Exercise brief
Your output should be the lines of the data that follow, reproduced exactly from the first through the line bearing "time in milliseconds".

————

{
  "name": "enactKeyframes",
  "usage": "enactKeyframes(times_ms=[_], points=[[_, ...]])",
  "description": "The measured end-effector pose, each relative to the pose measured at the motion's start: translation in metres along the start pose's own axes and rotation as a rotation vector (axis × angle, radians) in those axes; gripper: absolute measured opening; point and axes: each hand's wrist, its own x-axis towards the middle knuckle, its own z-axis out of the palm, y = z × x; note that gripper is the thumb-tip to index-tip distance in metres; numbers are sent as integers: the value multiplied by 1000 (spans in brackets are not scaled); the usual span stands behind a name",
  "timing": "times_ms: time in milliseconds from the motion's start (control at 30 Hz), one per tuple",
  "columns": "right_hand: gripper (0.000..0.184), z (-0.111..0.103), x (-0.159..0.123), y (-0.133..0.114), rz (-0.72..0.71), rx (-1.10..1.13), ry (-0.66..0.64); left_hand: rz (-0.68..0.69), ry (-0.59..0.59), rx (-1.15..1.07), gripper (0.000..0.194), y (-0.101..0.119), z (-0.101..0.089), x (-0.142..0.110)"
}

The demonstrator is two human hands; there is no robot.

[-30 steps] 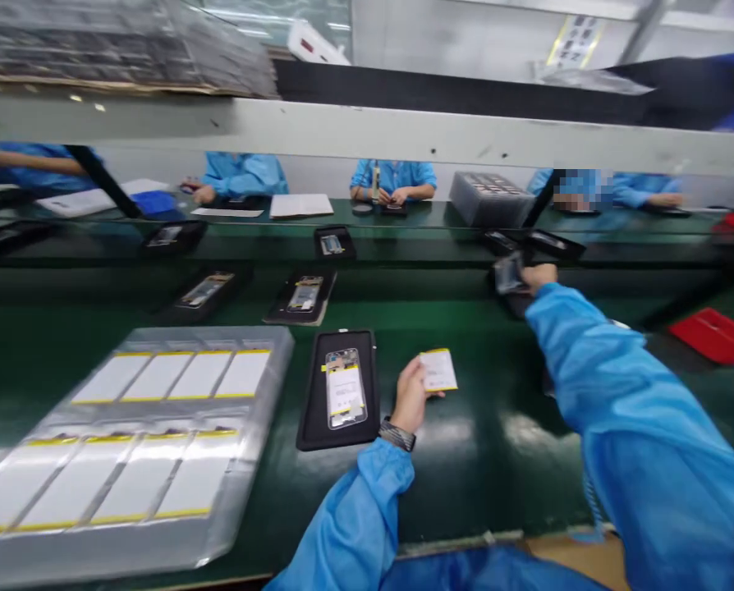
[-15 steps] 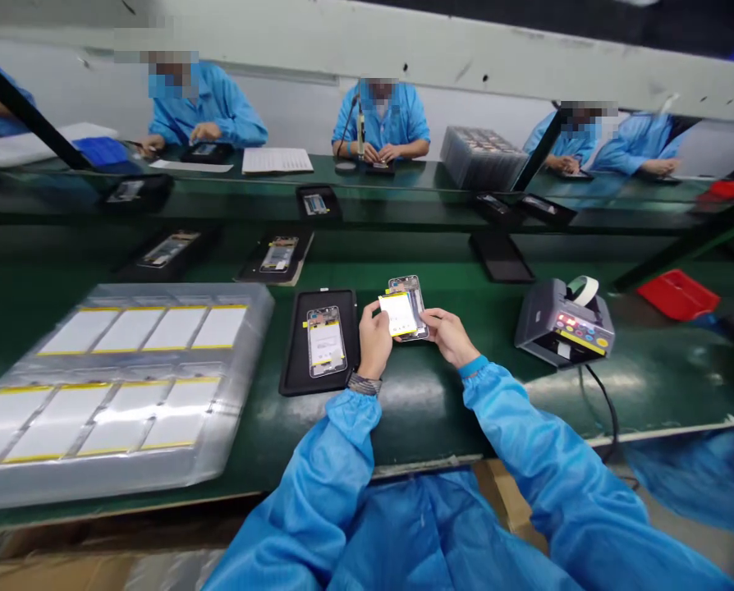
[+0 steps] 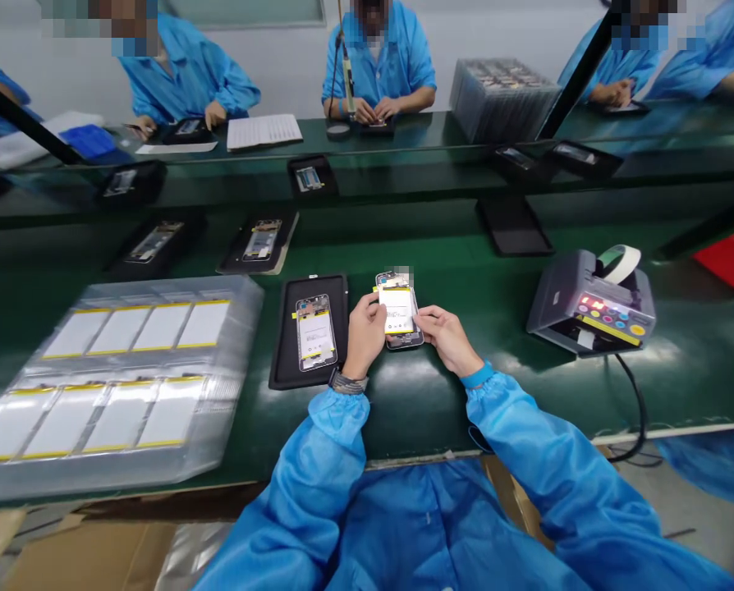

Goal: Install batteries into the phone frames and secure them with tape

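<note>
A white phone battery point(image 3: 397, 312) with yellow edge strips lies over an open phone frame point(image 3: 405, 340), lined up with its recess; whether it is fully seated I cannot tell. My left hand point(image 3: 365, 335) is closed, thumb and fingers pinching the battery's left side. On the opposite side, my right hand point(image 3: 451, 338) grips the right edge of the phone frame, its fingertips also close to the battery. Just left of my hands, a black tray point(image 3: 285, 361) holds another phone frame point(image 3: 316, 332) with a white battery in it.
At left is a clear plastic tray point(image 3: 235, 361) of several batteries. A tape dispenser point(image 3: 592, 304) with a cable stands right. Farther back are black trays point(image 3: 513, 226), phone frames point(image 3: 262, 240) and a red bin point(image 3: 733, 258). Co-workers in blue sit beyond the raised shelf point(image 3: 404, 176).
The battery has gone from tilted and offset left of the phone frame to lying straight over it. Both hands have stayed at the frame while the head view has shifted.
</note>
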Motion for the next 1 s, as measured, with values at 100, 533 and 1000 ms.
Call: enactKeyframes(times_ms=[100, 533, 1000], points=[[48, 0, -1, 2, 7, 7, -11, -10, 22, 2, 36, -1, -1, 0], [46, 6, -10, -3, 11, 41, -27, 84, 103, 198, 37, 10, -10, -4], [49, 6, -12, -7, -56, 24, -76, 80, -31, -17, 42, 3, -7, -2]])
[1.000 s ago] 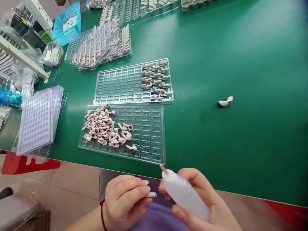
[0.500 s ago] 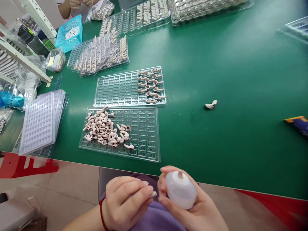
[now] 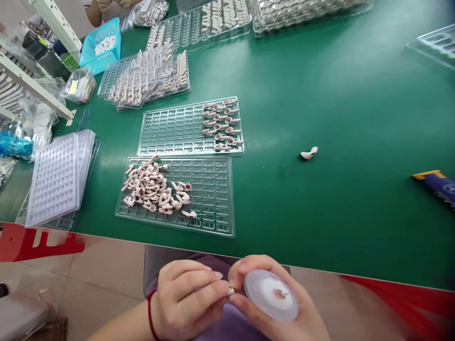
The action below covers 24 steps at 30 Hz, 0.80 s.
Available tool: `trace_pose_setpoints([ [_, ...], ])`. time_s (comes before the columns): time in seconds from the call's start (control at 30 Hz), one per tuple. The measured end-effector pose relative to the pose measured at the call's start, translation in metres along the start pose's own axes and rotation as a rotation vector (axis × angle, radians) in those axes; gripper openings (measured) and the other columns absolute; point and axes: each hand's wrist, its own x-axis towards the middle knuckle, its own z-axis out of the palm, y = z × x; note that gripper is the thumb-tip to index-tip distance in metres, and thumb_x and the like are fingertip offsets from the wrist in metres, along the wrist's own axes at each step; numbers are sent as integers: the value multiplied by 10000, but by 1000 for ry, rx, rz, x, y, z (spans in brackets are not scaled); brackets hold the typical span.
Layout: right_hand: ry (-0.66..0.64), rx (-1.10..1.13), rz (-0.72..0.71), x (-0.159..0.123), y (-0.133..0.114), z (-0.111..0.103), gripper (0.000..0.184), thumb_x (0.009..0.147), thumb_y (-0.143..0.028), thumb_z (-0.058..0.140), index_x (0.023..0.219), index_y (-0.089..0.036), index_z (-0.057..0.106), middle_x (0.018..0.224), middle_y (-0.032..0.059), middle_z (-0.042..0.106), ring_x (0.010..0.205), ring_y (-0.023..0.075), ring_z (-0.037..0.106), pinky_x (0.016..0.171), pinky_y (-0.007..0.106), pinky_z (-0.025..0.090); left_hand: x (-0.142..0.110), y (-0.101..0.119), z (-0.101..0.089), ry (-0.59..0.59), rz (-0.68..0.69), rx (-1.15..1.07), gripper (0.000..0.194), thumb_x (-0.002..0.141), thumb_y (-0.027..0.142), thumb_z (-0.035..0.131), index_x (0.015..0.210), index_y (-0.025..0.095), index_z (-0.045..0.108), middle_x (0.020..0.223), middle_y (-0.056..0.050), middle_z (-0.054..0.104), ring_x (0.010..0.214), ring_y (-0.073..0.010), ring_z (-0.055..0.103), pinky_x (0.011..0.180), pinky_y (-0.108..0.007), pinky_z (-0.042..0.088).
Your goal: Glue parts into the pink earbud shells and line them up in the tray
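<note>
My left hand [image 3: 188, 298] is closed in a pinch on a small shiny earbud part [image 3: 231, 291], mostly hidden by the fingertips. My right hand [image 3: 306, 303] curls round a translucent squeeze bottle [image 3: 261, 298], its white top and thin tip tilted towards me; the thumb and forefinger meet the small part too. Just beyond, on the table, a clear tray [image 3: 213, 189] bears a loose heap of pale earbud shells [image 3: 149, 184]. Behind it, a second tray [image 3: 170, 130] has shells set in rows at its right end. A lone earbud shell [image 3: 309, 153] lies to the right.
White trays [image 3: 53, 180] are stacked at the left edge. Filled trays [image 3: 149, 80] and a blue basket [image 3: 106, 61] stand farther back, near another person's hands [image 3: 110, 4]. A dark blue and yellow tube [image 3: 437, 184] lies at the right. A shelf post [image 3: 57, 23] rises at left.
My right hand has closed in on the left, its thumb and forefinger now at the small part. The bottle has tipped, its tip swinging down and to the right.
</note>
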Motion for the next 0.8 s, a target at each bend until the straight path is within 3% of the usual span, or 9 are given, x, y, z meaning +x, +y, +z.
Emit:
trace_pose_setpoints([
  [0.27,21,88,181,-5,-4,3,276,752,-364,777,894,-241,574,698,-21,605,618,125,575,569,235,485,2,-1,3,44,-13,-109,173,908,136,595,1068,111,658,837,-67,752,771,-147,718,732,-238,642],
  [0.43,23,62,193,-4,-6,4,290,752,-387,771,885,-238,562,691,-14,596,620,133,576,566,245,487,3,-1,1,34,-7,-97,155,907,131,595,1041,103,667,837,-72,752,778,-147,716,747,-236,639],
  [0.53,51,31,202,-3,-10,5,320,736,-410,785,903,-241,571,717,-9,602,626,137,584,579,248,506,2,-2,-2,-1,-14,-37,163,911,130,586,1049,111,670,857,-71,753,812,-156,714,742,-250,641],
  [0.67,146,-23,282,0,-18,-4,451,746,-498,758,1093,-286,562,759,-11,625,563,116,547,506,209,497,-1,-10,-8,19,-45,167,152,892,109,625,1033,120,681,853,-65,748,804,-157,709,729,-255,630],
  [0.73,187,-141,227,2,-17,-15,420,799,-502,699,1137,-297,560,760,-5,639,552,121,558,496,202,507,-3,-16,-9,28,-47,265,152,882,87,638,1025,112,684,844,-68,748,791,-157,707,724,-256,625],
  [0.8,206,-317,69,2,-11,-26,381,791,-459,714,1110,-303,578,845,13,678,587,132,610,501,196,521,-6,-21,-10,18,-47,326,161,870,66,645,1022,103,685,840,-71,749,784,-161,705,723,-266,623],
])
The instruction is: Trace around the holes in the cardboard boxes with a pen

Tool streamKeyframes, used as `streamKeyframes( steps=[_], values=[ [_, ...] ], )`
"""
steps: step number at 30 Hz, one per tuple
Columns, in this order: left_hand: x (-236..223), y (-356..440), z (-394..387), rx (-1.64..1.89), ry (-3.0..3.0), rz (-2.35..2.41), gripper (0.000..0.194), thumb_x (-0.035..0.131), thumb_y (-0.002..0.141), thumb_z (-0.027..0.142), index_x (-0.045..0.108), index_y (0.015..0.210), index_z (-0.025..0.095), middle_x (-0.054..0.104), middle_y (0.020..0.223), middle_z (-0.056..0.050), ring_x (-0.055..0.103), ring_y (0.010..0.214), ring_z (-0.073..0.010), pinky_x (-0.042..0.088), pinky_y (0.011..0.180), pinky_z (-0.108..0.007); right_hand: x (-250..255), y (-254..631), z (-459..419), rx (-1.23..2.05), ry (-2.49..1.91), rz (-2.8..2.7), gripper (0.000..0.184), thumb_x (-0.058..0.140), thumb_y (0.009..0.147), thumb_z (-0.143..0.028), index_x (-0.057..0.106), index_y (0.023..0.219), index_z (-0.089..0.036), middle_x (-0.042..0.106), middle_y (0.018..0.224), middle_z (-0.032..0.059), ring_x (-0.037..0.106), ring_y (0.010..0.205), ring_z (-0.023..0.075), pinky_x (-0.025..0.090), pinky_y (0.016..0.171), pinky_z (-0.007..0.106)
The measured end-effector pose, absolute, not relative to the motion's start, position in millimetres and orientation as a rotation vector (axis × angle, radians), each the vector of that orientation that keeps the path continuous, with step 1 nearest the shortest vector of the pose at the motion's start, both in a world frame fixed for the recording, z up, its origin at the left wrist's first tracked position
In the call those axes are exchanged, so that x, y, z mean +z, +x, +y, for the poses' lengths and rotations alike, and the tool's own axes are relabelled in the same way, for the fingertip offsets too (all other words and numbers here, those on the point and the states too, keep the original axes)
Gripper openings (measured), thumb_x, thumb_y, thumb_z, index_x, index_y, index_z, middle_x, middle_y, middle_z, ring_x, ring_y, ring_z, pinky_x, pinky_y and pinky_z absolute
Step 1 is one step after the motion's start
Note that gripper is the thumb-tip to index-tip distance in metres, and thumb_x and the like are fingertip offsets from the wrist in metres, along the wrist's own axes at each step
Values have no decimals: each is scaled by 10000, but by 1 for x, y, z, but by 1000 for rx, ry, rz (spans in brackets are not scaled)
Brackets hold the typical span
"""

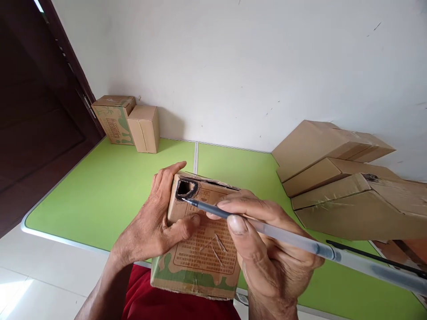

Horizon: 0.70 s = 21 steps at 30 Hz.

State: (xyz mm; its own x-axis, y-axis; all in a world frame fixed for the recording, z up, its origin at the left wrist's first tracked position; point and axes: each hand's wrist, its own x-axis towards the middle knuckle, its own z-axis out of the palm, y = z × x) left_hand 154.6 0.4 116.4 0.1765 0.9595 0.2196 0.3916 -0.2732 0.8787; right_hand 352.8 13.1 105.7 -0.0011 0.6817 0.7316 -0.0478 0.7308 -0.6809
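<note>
My left hand (155,222) grips the left side of a small cardboard box (200,249) with green print and a printed label, thumb pressed on its top face. The box rests at the near edge of the green table (110,195). A black-scribbled patch (186,188) marks the box's far left corner. My right hand (267,249) pinches a translucent pen (300,242) with a black clip, and its tip touches the box just below the black patch.
Two small cardboard boxes (128,124) stand at the table's far left against the white wall. Several flat cardboard boxes (340,186) are piled at the right. A dark brown door (36,124) is on the left. A red garment (153,302) shows below the box.
</note>
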Motion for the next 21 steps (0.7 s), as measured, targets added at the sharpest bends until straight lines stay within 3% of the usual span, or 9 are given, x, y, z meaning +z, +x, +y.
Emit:
streamKeyframes(
  steps=[6,15,21],
  values=[
    [116,159,-1,1068,1784,1285,811,754,996,430,370,1690,259,484,1684,-163,429,1603,-406,450,1318,-603,108,354,13,603,-556,-1479,354,751,938,-62,871,1190,-280,862,982,18,816,873,261,647,767,443],
    [115,161,-4,1062,1851,1287,740,681,1054,479,358,1680,253,457,1690,-181,424,1579,-425,408,1305,-648,114,355,15,571,-565,-1565,377,746,895,-24,848,1149,-282,865,971,-6,798,844,222,645,761,409],
    [115,162,-6,1061,1869,1300,720,687,1060,453,343,1673,297,489,1639,-166,474,1532,-424,442,1264,-666,120,355,15,549,-570,-1565,282,710,917,-80,837,1054,-291,833,860,-1,753,724,221,610,665,415]
  ],
)
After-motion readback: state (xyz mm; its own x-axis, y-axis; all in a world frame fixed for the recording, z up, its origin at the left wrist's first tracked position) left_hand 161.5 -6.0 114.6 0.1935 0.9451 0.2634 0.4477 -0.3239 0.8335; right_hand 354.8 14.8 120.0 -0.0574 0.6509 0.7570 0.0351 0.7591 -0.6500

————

Problem solution
{
  "name": "enactKeyframes",
  "usage": "enactKeyframes(times_ms=[_], points=[[_, ...]])",
  "description": "The measured end-effector pose, each relative to the pose measured at the motion's start: translation in metres along the start pose's own axes and rotation as a rotation vector (axis × angle, radians) in those axes; gripper: absolute measured opening; point and axes: each hand's wrist, its own x-axis towards the middle knuckle, its own z-axis out of the palm, y = z × x; note that gripper is the thumb-tip to index-tip distance in metres; numbers are sent as integers: the value multiplied by 1000 (spans in brackets are not scaled); the usual span stands behind a name",
  "timing": "times_ms: time in milliseconds from the motion's start (control at 30 Hz), one per tuple",

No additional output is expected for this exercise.